_Work order_: Please restate the records that follow exactly, skipping their images.

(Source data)
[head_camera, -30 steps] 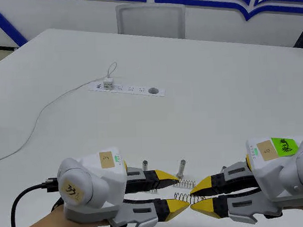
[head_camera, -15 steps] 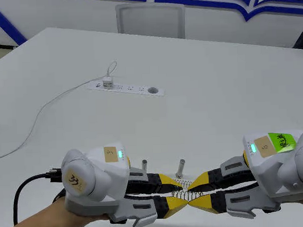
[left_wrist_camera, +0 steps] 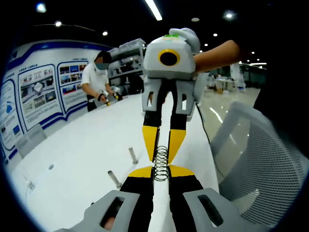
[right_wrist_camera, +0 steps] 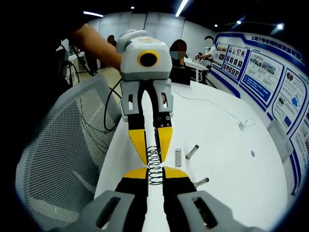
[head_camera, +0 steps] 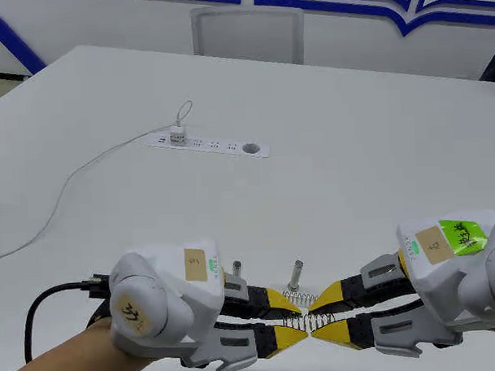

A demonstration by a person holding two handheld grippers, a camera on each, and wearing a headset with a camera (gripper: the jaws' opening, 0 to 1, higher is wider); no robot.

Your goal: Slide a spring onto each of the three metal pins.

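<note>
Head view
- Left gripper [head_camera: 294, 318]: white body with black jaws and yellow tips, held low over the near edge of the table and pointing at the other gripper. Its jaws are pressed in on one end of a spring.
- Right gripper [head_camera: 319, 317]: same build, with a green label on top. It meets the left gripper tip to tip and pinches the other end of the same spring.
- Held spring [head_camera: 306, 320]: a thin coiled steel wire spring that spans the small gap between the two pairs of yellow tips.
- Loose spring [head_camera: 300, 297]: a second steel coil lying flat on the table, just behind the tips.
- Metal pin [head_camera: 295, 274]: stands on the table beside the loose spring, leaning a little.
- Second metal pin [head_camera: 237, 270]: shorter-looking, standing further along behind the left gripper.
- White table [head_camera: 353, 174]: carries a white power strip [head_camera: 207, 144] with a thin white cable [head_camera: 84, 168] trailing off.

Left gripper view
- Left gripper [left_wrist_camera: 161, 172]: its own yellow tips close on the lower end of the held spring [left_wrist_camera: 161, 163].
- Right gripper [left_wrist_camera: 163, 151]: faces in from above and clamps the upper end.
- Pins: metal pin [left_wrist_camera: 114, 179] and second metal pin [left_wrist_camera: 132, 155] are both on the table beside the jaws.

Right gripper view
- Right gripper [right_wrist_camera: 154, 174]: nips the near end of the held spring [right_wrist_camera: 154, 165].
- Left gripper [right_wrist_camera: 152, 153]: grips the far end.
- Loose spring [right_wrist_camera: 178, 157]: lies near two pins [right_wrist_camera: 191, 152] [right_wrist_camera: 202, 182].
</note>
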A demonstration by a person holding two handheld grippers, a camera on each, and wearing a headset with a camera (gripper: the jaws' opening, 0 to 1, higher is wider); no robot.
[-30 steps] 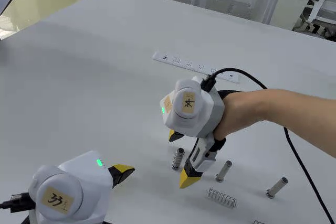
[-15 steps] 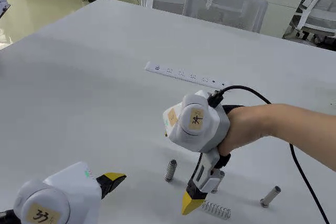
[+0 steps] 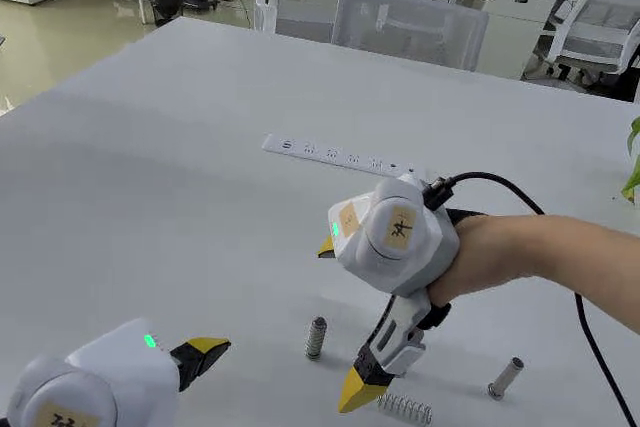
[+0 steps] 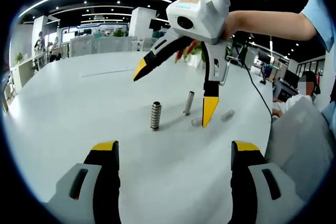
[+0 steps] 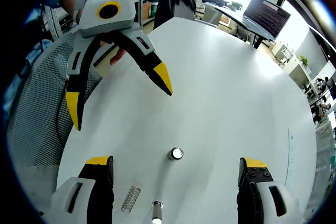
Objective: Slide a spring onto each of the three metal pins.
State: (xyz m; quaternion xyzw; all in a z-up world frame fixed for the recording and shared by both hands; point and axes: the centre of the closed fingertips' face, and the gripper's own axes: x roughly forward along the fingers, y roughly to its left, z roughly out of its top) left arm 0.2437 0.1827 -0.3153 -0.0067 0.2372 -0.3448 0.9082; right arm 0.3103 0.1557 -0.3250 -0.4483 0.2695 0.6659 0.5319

_Answer section_:
[head_camera, -30 steps] 
[head_camera, -15 steps] 
[left_wrist_camera, +0 steps] 
[right_wrist_camera, +0 steps] 
[head_camera, +0 steps] 

A demonstration by a person holding two handheld grippers, a camera on each, and wearing a headset with a camera (gripper: the jaws' opening, 0 to 1, higher is wider); no robot.

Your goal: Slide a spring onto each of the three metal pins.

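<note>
Head view
- Left gripper [head_camera: 294, 318]: white body with black jaws and yellow tips, held low over the near edge of the table and pointing at the other gripper. Its jaws are pressed in on one end of a spring.
- Right gripper [head_camera: 319, 317]: same build, with a green label on top. It meets the left gripper tip to tip and pinches the other end of the same spring.
- Held spring [head_camera: 306, 320]: a thin coiled steel wire spring that spans the small gap between the two pairs of yellow tips.
- Loose spring [head_camera: 300, 297]: a second steel coil lying flat on the table, just behind the tips.
- Metal pin [head_camera: 295, 274]: stands on the table beside the loose spring, leaning a little.
- Second metal pin [head_camera: 237, 270]: shorter-looking, standing further along behind the left gripper.
- White table [head_camera: 353, 174]: carries a white power strip [head_camera: 207, 144] with a thin white cable [head_camera: 84, 168] trailing off.

Left gripper view
- Left gripper [left_wrist_camera: 161, 172]: its own yellow tips close on the lower end of the held spring [left_wrist_camera: 161, 163].
- Right gripper [left_wrist_camera: 163, 151]: faces in from above and clamps the upper end.
- Pins: metal pin [left_wrist_camera: 114, 179] and second metal pin [left_wrist_camera: 132, 155] are both on the table beside the jaws.

Right gripper view
- Right gripper [right_wrist_camera: 154, 174]: nips the near end of the held spring [right_wrist_camera: 154, 165].
- Left gripper [right_wrist_camera: 152, 153]: grips the far end.
- Loose spring [right_wrist_camera: 178, 157]: lies near two pins [right_wrist_camera: 191, 152] [right_wrist_camera: 202, 182].
</note>
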A demonstration by a person holding two handheld grippers, a camera on each, and wearing a headset with a camera (gripper: the jaws' opening, 0 to 1, higher is wider); no robot.
[-30 steps] 
[-15 steps] 
[+0 steps] 
[+0 steps] 
[+0 steps] 
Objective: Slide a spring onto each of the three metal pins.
State: (xyz m; quaternion xyzw; all in a z-up world frame fixed for the recording and shared by both hands; point and axes: the centre of the closed fingertips' face, and the gripper's own axes: x roughly forward along the fingers, y roughly to its left, z roughly out of its top) left arm 0.2437 0.1827 -0.3153 -0.0067 0.2372 -0.3448 0.9082; right arm 0.3103 0.1557 -0.3250 -0.4483 0.2695 0.6659 0.5319

No more work is required for the exercise.